The couple tried to walk to a U.S. Forest Service road for help but became exhausted. Harold Anderson said his wife headed back to the vehicle. A hunting party later found a disoriented Harold Anderson, but there was no sign of his wife.

"I thought I'd never see her again until the rapture," he said.

About 70 volunteers a day had combed the mountain in eastern Oregon until the search was scaled back in late August.

"I'd given up hope that she could've lived the first three days," said her brother-in-law, Melvin Anderson. "But my wife always said, 'No, she's alive.' And my wife was right."

Iris Anderson, 71, Melvin Anderson's wife, said prayer and her sister-in-law's healthy lifestyle must have sustained her.
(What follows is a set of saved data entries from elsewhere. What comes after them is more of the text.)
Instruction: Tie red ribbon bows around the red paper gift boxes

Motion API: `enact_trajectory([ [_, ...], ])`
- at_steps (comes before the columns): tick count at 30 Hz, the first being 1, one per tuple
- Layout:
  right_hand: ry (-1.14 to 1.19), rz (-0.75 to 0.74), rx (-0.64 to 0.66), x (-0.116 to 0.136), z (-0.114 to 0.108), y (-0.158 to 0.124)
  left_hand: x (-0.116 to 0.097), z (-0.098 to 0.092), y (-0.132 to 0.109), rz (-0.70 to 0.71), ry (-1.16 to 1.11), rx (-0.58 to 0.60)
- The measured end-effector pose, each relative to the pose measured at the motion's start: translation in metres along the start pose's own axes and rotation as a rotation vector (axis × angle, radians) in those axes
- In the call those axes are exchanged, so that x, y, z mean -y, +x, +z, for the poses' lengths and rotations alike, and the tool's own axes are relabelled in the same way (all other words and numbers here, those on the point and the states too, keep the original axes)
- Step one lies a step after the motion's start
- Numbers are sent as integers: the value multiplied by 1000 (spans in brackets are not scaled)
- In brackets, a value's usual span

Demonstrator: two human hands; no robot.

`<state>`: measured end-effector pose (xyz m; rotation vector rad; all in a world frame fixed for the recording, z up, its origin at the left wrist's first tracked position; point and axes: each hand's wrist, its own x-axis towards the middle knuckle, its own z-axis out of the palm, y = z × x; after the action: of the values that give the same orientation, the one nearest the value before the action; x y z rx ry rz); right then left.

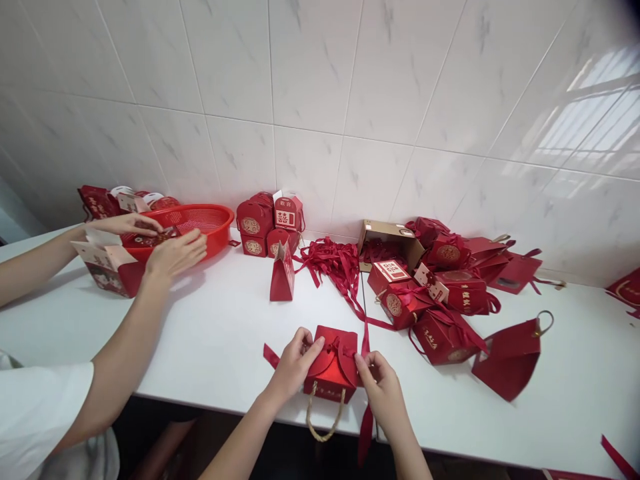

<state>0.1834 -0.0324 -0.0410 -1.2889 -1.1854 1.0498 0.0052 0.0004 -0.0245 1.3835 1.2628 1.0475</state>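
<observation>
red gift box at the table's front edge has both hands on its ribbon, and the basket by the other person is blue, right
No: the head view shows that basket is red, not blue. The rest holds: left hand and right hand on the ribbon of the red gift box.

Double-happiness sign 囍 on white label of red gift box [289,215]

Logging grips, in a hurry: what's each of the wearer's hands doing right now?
Left hand: closed on the red gift box, fingertips at its top flap.
Right hand: closed, pinching the red ribbon at the box's right edge.
</observation>
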Motion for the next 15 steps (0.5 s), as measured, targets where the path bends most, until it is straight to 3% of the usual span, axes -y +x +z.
enact_trajectory([
  [5, 175, 81, 43, 5, -15, 8, 2, -17, 0, -21, 24, 2],
  [9, 107, -2, 37, 9, -29, 13, 0, -30, 5, -42, 11, -4],
  [15, -26, -43, 85, 2, -31, 20, 3, -29, 5, -94, -24, 63],
])
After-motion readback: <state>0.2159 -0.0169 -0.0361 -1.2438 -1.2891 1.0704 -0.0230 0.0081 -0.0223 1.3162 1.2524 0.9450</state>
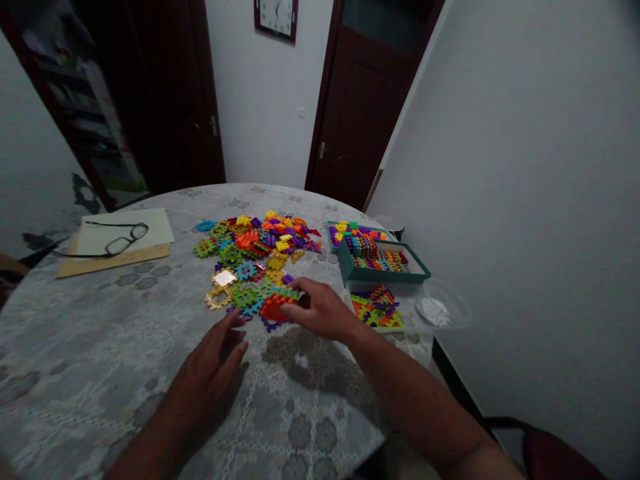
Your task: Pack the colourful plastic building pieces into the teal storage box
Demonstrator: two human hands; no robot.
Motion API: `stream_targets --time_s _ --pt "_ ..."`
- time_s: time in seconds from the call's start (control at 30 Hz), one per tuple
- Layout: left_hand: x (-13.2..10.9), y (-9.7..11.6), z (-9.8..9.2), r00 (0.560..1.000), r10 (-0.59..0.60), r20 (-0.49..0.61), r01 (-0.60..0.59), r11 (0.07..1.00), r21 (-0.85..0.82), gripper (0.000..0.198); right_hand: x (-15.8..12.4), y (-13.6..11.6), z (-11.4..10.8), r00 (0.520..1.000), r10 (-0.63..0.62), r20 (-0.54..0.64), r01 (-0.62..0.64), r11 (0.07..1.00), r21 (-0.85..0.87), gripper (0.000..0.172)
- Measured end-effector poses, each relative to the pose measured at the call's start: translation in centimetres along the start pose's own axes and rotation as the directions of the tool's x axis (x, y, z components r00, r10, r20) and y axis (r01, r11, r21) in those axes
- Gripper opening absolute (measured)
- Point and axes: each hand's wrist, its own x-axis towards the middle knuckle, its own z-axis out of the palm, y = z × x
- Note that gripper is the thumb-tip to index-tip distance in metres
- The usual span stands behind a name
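Observation:
Between the thumb and fingers of my right hand [320,308] is a stack of interlocking plastic tiles [276,305], with orange-red at the front and green and blue edges behind. My left hand [213,357] rests near the table to the left, its thumb and fingers apart and nothing between them. Just beyond both hands lie loose tiles, among them a green tile [243,295], a yellow frame tile [219,298] and a tile with a shiny mirror-like middle [225,277]. A heap of mixed coloured tiles [250,239] spreads farther back.
On the right, a teal box [370,273] holds rows of tiles, with another box of pieces [333,235] behind it. A clear tray [413,325] contains coloured tiles and white pieces [433,311]. Glasses [120,246] lie on papers [160,227] at left. A wall borders the right side.

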Motion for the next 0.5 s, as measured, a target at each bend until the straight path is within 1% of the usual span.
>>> stream_targets --time_s 0.07,0.13,0.2,0.23,0.27,0.3,0.33,0.37,0.4,0.43,0.5 --pt "0.0 -0.1 0.1 1.000 0.015 -0.002 -0.015 1.000 0.007 0.061 0.3 0.8 -3.4 0.994 0.060 -0.087 -0.055 0.997 0.055 0.035" --pt "-0.1 -0.2 0.3 0.999 0.044 -0.004 -0.044 0.999 0.017 0.058 0.8 2.4 -7.6 0.970 0.132 -0.206 -0.121 0.990 0.066 0.038" --pt "-0.1 -0.3 0.4 0.998 0.062 -0.004 -0.062 0.998 0.030 0.056 1.4 4.5 -12.0 0.906 0.194 -0.375 -0.234 0.970 -0.062 0.037" --pt "-0.1 -0.4 0.5 0.998 0.067 0.000 -0.067 0.997 0.033 0.055 1.6 5.7 -14.2 0.855 0.225 -0.466 -0.318 0.939 -0.130 0.036" --pt "-0.1 -0.5 0.5 0.998 0.070 0.005 -0.070 0.997 0.035 0.055 1.9 7.0 -16.2 0.796 0.254 -0.550 -0.414 0.891 -0.187 0.036" --pt "-0.1 -0.6 0.6 0.997 0.071 0.010 -0.072 0.997 0.036 0.055 2.1 8.2 -18.0 0.744 0.279 -0.607 -0.513 0.821 -0.252 0.036" --pt "-0.1 -0.7 0.7 0.997 0.071 0.015 -0.071 0.997 0.037 0.056 2.4 9.4 -19.5 0.687 0.305 -0.659 -0.615 0.727 -0.305 0.036" --pt "-0.1 -0.9 0.8 0.997 0.070 0.016 -0.071 0.997 0.041 0.056 2.5 10.5 -20.6 0.641 0.330 -0.693 -0.698 0.627 -0.347 0.037" --pt "-0.2 -1.0 0.9 0.997 0.072 0.015 -0.072 0.996 0.045 0.055 2.7 11.6 -21.5 0.613 0.349 -0.708 -0.748 0.546 -0.378 0.039" --pt "-0.2 -1.1 1.0 0.997 0.074 0.010 -0.075 0.996 0.049 0.055 2.9 12.5 -22.0 0.594 0.366 -0.716 -0.777 0.492 -0.393 0.039" --pt "-0.3 -1.3 1.1 0.997 0.076 -0.005 -0.076 0.995 0.057 0.054 3.2 14.1 -22.4 0.576 0.402 -0.712 -0.803 0.441 -0.402 0.041"
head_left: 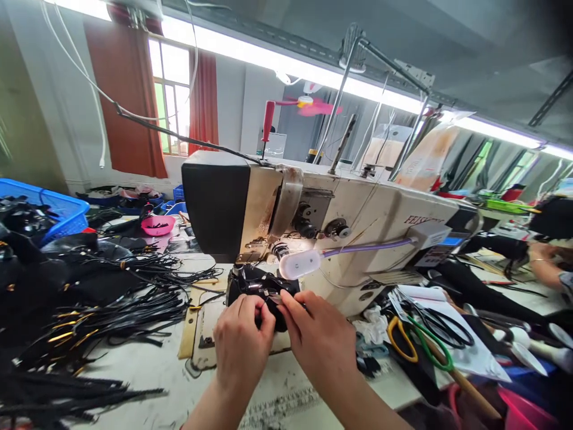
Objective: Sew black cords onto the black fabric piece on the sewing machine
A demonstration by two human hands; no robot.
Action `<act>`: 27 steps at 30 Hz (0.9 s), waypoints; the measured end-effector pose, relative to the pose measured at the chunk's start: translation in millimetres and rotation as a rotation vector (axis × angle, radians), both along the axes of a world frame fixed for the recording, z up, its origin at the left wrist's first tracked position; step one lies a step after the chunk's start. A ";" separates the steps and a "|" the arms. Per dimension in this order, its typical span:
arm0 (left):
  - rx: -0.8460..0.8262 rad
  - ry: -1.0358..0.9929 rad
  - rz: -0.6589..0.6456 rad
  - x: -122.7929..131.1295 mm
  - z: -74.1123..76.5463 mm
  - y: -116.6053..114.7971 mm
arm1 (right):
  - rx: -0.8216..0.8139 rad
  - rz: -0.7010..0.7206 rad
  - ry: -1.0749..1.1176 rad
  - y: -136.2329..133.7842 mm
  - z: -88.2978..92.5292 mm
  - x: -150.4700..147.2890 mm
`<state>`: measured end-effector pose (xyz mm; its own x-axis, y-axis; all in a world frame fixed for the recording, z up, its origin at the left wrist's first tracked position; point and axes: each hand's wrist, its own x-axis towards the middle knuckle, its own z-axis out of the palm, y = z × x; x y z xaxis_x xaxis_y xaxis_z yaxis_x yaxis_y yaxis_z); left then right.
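Observation:
Under the head of a white sewing machine [358, 206], both hands meet at the sewing spot. My left hand [244, 331] is closed, thumb and forefinger pinched on a small black piece whose shape is mostly hidden. My right hand [320, 331] is closed too, its fingertips around a small silvery piece [274, 297] that I cannot identify. Just behind the fingertips sits the black machine bed part [237, 283]. A white lamp [299, 264] on a purple flexible neck lights this spot from above.
Bundles of black straps [111, 310] cover the table's left side, near a blue basket [67, 215] and a pink bowl [158, 225]. To the right lie scissors with yellow and green handles [403, 340] on paper. Another person's arm [544, 263] shows at the far right.

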<state>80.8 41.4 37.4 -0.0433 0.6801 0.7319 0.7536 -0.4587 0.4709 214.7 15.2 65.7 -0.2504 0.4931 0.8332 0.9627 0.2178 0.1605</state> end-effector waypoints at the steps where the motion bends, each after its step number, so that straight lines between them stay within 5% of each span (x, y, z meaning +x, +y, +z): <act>1: -0.021 -0.030 -0.018 0.3 -1.4 0.9 | -0.013 -0.011 -0.005 -1.8 1.4 -1.8; 27: 0.095 -0.130 -0.160 -4.7 -8.5 8.5 | 0.037 -0.108 0.132 0.8 -9.2 -21.7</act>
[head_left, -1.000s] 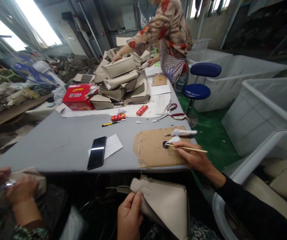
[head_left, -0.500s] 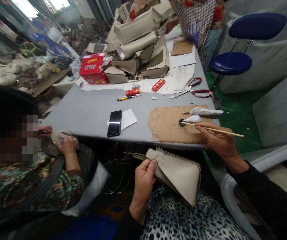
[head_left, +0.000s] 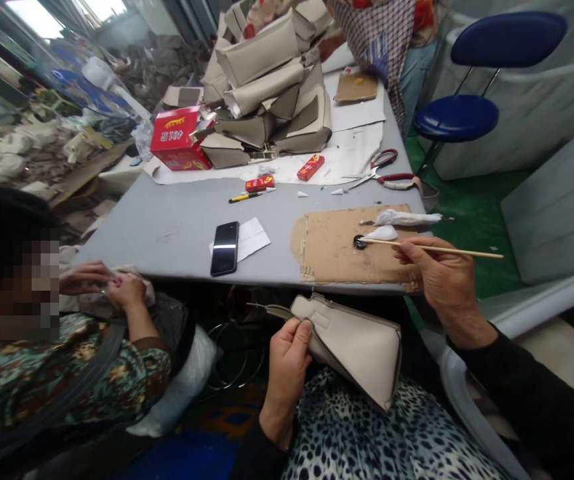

"How she managed to live for two weeks at the bottom of canyon, I don't know," she said.
TheVinegarTaster
Joe and I were asked to participate in this search five days after she went missing. As we were already on our way to another search in the area we were not able to respond, however.

The vast majority of people who become lost are found by the nearly all-volunteer search and rescue teams in the pacific nortwest(more than 82%, according to the Oregon Office of Emegency Management). Still, this lady beat the odds, big time!

We were delighted that she made it out as she was in some rough country!